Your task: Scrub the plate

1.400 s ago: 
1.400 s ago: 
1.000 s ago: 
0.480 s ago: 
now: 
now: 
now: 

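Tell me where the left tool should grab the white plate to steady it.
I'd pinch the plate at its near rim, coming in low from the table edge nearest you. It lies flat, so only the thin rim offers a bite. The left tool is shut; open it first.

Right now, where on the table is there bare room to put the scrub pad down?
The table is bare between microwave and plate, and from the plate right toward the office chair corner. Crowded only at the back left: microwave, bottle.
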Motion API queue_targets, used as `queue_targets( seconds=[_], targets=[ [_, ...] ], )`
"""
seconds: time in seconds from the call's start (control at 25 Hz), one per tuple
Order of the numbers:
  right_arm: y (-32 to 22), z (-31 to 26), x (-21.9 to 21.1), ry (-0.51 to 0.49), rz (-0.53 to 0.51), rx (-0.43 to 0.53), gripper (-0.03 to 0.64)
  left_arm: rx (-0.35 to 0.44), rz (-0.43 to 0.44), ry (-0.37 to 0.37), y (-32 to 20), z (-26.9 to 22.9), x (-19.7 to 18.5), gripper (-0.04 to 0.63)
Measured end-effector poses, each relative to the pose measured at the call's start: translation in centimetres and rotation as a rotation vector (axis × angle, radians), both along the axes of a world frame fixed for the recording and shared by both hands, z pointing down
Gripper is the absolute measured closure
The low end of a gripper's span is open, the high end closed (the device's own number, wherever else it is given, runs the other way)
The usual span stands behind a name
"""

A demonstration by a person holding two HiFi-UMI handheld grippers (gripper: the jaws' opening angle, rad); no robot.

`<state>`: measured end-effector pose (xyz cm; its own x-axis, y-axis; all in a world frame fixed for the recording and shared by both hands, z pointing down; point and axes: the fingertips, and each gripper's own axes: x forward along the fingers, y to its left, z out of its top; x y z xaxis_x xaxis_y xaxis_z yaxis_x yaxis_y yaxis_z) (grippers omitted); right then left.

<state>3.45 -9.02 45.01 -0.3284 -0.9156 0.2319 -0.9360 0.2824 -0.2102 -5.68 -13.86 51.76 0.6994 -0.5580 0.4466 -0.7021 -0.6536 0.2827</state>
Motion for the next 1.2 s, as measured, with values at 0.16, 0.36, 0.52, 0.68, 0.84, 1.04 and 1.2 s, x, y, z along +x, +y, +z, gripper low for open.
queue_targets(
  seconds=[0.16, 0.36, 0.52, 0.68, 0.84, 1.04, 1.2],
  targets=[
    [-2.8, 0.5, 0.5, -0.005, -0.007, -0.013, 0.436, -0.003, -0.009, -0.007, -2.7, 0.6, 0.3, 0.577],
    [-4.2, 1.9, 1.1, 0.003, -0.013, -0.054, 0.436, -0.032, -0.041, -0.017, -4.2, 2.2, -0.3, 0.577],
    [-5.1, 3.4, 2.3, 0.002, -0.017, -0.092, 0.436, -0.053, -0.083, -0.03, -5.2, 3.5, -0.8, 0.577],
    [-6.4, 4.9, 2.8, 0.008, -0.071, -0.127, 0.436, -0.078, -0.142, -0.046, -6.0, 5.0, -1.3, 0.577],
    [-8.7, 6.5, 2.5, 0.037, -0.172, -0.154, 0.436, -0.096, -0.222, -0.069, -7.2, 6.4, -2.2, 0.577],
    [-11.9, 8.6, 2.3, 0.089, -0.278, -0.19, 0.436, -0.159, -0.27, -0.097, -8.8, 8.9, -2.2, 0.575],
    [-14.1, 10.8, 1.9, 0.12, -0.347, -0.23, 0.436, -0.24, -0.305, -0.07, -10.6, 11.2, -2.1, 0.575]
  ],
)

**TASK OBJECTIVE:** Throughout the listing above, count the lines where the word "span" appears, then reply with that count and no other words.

**OUTPUT FOR THIS TASK:** 2